Imagine a popular e-commerce platform that relies on distributed network systems to handle thousands of transactions per second. Developers, in their pursuit of building a seamless user experience, make certain assumptions about the network infrastructure that powers their platform. However, these assumptions can prove detrimental to underlying network infrastructure if not carefully examined and accounted for. As the old saying goes when you assume you make an “*ss out of u and me,” and when that’s applied to the complex world of network technology–that mess gets even greater.

‍

These assumptions, known as the Fallacies of Distributed Network Systems, can lead to critical errors and vulnerabilities if not properly addressed. In this comprehensive guide, we will delve into each of these fallacies, exploring their effects and providing practical solutions to mitigate their impact.
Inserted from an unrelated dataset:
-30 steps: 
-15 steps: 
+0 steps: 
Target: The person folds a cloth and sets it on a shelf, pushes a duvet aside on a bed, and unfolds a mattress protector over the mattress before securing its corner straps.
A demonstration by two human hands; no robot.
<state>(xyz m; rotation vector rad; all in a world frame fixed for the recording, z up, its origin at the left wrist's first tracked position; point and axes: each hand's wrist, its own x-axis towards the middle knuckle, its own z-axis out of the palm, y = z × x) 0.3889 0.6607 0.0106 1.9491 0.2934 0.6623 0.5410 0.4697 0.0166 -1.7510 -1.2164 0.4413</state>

1. The network is reliable

One of the most common fallacies of distributed network systems is assuming that the network is always reliable. This fallacy can have significant consequences for software applications. When developers write applications with little error handling for network errors, they may stall or infinitely wait for a response during a network outage. To address this fallacy, it is crucial to implement fault-tolerant design patterns within applications, API gateways (such as Edge Stack API Gateway), and service meshes.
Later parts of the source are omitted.